Sociology 203B
Cronbach's alpha reliability analysis with SAS

This course is offered in the spring quarter of 2006-07  by Robert A. Hanneman of the Department of Sociology at the University of California, Riverside. When the course is in session, announcements, discussion groups, and other features may be found on the U.C.R. instructional web site. Your comments and suggestions are welcome by email to the instructor.
This example has several parts:
From items that are ordered categorical or continuous, where the items are believed to be uni-dimensional and "parallel," it is common to construct scales by simply adding the items together (assuming that they are scaled in the same direction from low to high).
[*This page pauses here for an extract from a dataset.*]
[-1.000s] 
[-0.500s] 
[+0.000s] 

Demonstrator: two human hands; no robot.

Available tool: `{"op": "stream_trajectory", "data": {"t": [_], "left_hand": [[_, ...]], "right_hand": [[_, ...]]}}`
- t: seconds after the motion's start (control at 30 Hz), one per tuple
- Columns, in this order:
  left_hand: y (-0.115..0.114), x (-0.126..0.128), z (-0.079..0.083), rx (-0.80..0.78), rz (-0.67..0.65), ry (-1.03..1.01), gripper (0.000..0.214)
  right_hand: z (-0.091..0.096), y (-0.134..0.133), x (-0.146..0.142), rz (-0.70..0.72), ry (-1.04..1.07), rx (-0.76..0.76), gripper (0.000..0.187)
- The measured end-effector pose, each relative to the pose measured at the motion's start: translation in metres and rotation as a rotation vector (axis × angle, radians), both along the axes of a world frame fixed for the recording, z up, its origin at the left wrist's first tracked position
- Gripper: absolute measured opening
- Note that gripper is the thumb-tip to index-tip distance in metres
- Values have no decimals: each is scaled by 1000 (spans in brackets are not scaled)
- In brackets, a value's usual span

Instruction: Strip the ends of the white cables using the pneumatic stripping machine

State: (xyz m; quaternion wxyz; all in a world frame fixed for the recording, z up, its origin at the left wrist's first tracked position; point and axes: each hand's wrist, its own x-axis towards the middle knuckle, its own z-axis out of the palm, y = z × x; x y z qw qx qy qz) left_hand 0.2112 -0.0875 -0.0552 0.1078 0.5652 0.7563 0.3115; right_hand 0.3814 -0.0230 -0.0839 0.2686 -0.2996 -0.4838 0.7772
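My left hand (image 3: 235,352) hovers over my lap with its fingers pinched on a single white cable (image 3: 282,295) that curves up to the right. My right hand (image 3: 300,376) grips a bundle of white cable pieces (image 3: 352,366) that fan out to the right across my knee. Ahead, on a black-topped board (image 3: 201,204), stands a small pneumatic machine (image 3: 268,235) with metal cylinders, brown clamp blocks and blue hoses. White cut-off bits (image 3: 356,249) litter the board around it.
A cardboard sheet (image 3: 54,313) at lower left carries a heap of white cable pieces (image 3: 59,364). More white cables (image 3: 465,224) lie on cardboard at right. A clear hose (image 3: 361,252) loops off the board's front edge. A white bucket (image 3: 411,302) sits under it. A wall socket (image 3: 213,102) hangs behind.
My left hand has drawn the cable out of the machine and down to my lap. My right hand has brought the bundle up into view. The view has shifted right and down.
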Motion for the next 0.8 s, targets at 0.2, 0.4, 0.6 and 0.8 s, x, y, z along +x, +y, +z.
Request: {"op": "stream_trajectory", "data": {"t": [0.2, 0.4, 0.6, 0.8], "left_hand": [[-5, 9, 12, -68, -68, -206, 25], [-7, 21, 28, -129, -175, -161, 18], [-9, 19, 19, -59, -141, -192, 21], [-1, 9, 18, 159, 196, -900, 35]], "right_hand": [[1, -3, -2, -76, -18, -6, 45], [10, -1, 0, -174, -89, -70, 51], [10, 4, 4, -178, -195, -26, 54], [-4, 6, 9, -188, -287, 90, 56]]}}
Batteries of Likert-type items from surveys are commonly treated this way.

For scales of this type, the most common approach to assessing the reliability of the resulting scale is to use a measure of "internal consistency." Roughly, a scale is internally consistent if all of its items are strongly correlated. A high average correlation among the items suggests that they are all measuring "the same thing." While each item may have an error component, the common components may be expected to "add up" when the items are combined, while errors across items would be expected to "cancel out."

Cronbach's alpha coefficient is widely used to assess internal consistency reliability. Coefficient alpha is a positive function of the average correlation between items in a scale, and the number of items in the scale. The logic is quite straight-forward: the higher the average correlation, the lower the "error" or "unique" components of items; the more items, the greater the likelihood that errors will cancel out.

SAS computes a basic alpha-reliability analysis for a scale within PROC CORR. This is done as:

proc corr data=mydata alpha nomiss;
var = var1 var2 .....varK;

Suppose we had collected data from 50 people intended to measure "pro-social" or "altruistic" behavior. This example is taken from Hatcher, chapter 3. Six items are asked, and responses are collected on a 7 point grouped-ordinal Likert-type scale.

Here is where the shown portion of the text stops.